Beiliegend finden Sie das gewünschte Druckfehler-Verzeichnis der letzten Nummer. Ich schrieb alles auf,
was ich entdeckt habe, doch wird es vielleicht möglich sein, einiges davon zu streichen (etwa S. 28,
Z. 21 oder S 68, Z 14, S 84, Z. 12)
Die Korrekturen für die Chinesische Mauer habe ich nun auch vollendet, doch bin ich bei einer Stelle
nicht ganz sicher, wie die Korrektur beabsichtigt war: Auf Seite 320 (das Manuskriptblatt liegt
bei) soll das Hoflichkeits-Geleier eines sich verabschiedenden Raseurs wiedergegeben werden; es ist nun die
Frage fallen nicht nur die Anführungszeichen sondern auch die Beistriche zwischen den einzelnen
Phrasen weg? Der Beistrich nach „Hab' die Ehre” ist deutlich mit Bleistift durchstrichen, in
den übrigen Fällen allerdings ist er erhalten geblieben. Die Druckerei hat auch Beistriche gesetzt!
Können sie also bleiben oder würde das Fehlen der Interpunktionen noch besser
die stilistische Absicht verdeutlichen?
Dann fand ich auf Seite 138 (der Abzug liegt bei) die Stelle „beim Anblick des Colleone”.
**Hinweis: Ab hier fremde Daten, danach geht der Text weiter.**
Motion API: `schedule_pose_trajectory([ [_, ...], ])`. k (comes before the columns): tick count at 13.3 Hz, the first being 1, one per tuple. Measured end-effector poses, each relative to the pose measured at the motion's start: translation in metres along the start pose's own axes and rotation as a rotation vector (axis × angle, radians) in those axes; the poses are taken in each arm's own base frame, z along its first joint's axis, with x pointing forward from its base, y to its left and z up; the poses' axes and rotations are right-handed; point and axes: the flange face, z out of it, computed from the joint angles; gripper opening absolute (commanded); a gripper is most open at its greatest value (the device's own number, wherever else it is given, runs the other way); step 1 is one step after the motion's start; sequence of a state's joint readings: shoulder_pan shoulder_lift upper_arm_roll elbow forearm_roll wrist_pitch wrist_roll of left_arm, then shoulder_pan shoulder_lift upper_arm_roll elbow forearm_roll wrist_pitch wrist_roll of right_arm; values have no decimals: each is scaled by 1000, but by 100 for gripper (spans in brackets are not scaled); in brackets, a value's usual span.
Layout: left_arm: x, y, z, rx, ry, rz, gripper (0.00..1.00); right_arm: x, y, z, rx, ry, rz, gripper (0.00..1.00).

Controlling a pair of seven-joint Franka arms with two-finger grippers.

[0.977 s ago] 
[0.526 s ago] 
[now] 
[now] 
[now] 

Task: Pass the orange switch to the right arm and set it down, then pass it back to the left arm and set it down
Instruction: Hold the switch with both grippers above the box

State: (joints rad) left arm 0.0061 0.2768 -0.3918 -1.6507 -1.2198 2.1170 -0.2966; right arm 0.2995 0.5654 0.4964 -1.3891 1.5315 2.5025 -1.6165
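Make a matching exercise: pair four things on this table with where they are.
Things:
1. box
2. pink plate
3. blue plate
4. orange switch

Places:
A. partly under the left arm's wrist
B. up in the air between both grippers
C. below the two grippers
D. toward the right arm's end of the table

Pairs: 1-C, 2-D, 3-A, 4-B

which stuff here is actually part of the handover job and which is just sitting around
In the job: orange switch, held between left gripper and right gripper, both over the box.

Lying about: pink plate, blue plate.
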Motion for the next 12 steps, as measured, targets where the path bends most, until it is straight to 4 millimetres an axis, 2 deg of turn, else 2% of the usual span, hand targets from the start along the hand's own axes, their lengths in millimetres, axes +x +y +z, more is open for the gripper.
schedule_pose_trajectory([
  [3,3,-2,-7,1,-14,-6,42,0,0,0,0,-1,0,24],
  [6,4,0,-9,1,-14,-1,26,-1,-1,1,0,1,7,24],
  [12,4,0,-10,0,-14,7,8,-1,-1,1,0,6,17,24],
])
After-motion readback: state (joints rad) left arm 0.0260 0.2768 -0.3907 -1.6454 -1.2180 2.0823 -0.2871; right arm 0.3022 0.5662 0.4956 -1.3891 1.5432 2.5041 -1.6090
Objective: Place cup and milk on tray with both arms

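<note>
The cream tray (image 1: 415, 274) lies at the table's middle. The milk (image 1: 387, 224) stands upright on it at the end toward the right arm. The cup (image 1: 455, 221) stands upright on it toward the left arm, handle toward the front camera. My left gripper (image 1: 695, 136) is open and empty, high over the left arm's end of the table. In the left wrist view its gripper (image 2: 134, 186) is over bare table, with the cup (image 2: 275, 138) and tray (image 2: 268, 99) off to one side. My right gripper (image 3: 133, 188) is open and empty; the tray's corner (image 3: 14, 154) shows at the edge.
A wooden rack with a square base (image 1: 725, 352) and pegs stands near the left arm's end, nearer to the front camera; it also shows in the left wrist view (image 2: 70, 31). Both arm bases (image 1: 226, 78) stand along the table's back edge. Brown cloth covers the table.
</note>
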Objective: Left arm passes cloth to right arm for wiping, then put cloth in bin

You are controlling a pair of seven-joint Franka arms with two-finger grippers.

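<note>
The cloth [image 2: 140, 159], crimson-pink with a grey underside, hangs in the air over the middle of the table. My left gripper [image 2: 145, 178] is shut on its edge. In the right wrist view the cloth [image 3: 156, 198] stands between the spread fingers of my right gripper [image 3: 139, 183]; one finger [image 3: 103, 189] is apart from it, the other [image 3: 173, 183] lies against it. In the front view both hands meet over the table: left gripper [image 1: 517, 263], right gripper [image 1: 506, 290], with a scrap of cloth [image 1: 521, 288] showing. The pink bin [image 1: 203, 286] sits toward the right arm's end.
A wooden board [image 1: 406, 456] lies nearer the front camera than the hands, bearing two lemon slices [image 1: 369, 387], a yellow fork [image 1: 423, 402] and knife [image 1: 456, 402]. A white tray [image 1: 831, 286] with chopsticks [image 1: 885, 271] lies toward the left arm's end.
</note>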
Sie meinen ja das Reiterstandbild des Verocchio in Venedig - nun ist es allgemein gebräuchlich
den Namen dieses Condottieri Colleoni zu schreiben, im Brockhaus habe ich außerdem
noch die Schreibweise Coleone und Coglione nicht aber Colleone gefunden. Wollen Sie
daher, bitte, auf dem Korrekturabzug die Orthographie ersichtlich machen, für die Sie sich
entscheiden.
Und endlich habe ich bemerkt, daß in dem Stück „Fahrende Sänger” nicht konsequent
die Schreibung „Männergesangsverein” durchgeführt ist, an etlichen Stellen fehlt das
„s”. Da ich keine stilistische Absicht dahinter vermuten kann, frage ich, ob an allen Stellen
das s eingesetzt werden darf.
Damit wäre alles erledigt, was ich auf dem Herzen hatte;
die Korrekturen - es sind noch etliche zu machen - durch die Druckerei nachzutragen - gehen sofort, wenn ich Ihre Antwort
habe nach Leipzig. Verzeihen Sie, lieber Herr Kraus, daß ich Sie störte,
aber ich getraute mich nicht, diese immerhin heiklen Fragen aus Eigenem zu entscheiden.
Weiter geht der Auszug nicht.